Reproduce each line, exactly, from the one containing "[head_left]" through the end of the material. Exclude pictures.

▬▬▬▬▬▬▬▬▬▬

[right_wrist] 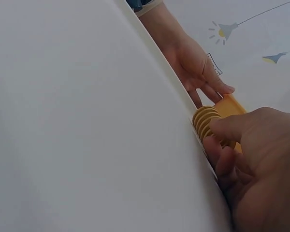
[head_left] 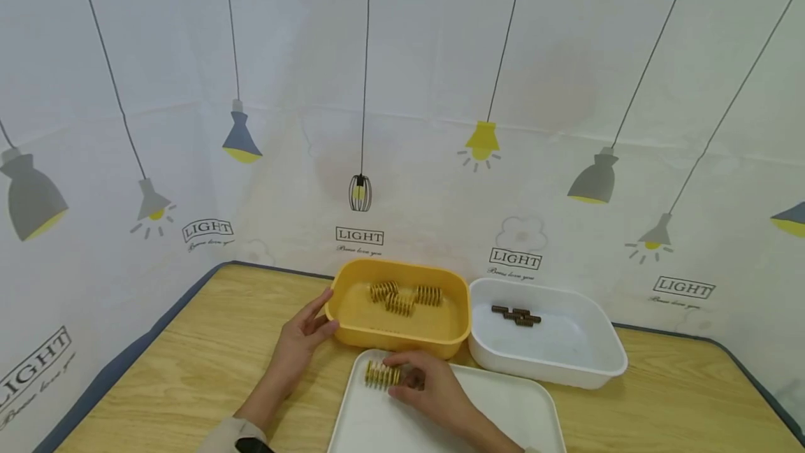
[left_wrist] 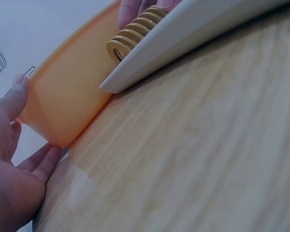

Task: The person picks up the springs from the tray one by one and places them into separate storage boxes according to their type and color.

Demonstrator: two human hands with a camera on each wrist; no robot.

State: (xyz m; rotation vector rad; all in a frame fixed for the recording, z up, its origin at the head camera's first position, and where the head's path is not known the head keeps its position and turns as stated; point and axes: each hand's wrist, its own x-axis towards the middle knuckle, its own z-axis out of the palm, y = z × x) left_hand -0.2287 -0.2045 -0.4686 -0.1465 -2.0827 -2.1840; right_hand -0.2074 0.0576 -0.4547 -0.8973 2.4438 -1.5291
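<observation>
My right hand (head_left: 434, 386) pinches a yellow coil spring (head_left: 379, 375) at its right end, between thumb and fingers. The spring lies lengthwise over the back left corner of a white tray (head_left: 490, 404). In the right wrist view, the thumb (right_wrist: 232, 126) covers part of its coils. My left hand (head_left: 300, 341) touches the left end of a yellow bin (head_left: 402, 336), fingers fairly straight and spread. The left wrist view has one fingertip high on the bin's wall and others low near its base. Inside the bin lie three more yellow springs (head_left: 400, 304).
Right of the yellow bin stands a white bin (head_left: 547, 365) with several small dark brown springs (head_left: 518, 314) in it. All of this is on a wood-grain table (head_left: 189, 355). Behind rises a pale curtain (head_left: 415, 89) printed with lamps.
</observation>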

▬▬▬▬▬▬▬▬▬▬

- REPLY:
[head_left] 
[left_wrist] 

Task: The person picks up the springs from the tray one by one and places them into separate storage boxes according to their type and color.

Demonstrator: two human hands with a camera on each wrist; no robot.

State: (xyz m; rotation vector rad; all in a frame fixed for the recording, z up, its origin at the head camera's first position, and where the head's path is not known the head keeps its position and turns as stated; point and axes: each hand's wrist, its own x-axis towards the middle knuckle, its own z-axis out of the palm, y = z × x) left_hand -0.2287 -0.2045 -0.4686 -0.1465 -2.0827 -2.1840; right_hand -0.2074 0.0576 -0.4547 -0.8973 2.4438 -1.5291
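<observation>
My right hand (head_left: 434, 386) pinches a yellow coil spring (head_left: 379, 375) at its right end, between thumb and fingers. The spring lies lengthwise over the back left corner of a white tray (head_left: 490, 404). In the right wrist view, the thumb (right_wrist: 232, 126) covers part of its coils. My left hand (head_left: 300, 341) touches the left end of a yellow bin (head_left: 402, 336), fingers fairly straight and spread. The left wrist view has one fingertip high on the bin's wall and others low near its base. Inside the bin lie three more yellow springs (head_left: 400, 304).
Right of the yellow bin stands a white bin (head_left: 547, 365) with several small dark brown springs (head_left: 518, 314) in it. All of this is on a wood-grain table (head_left: 189, 355). Behind rises a pale curtain (head_left: 415, 89) printed with lamps.
</observation>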

The output is now finished.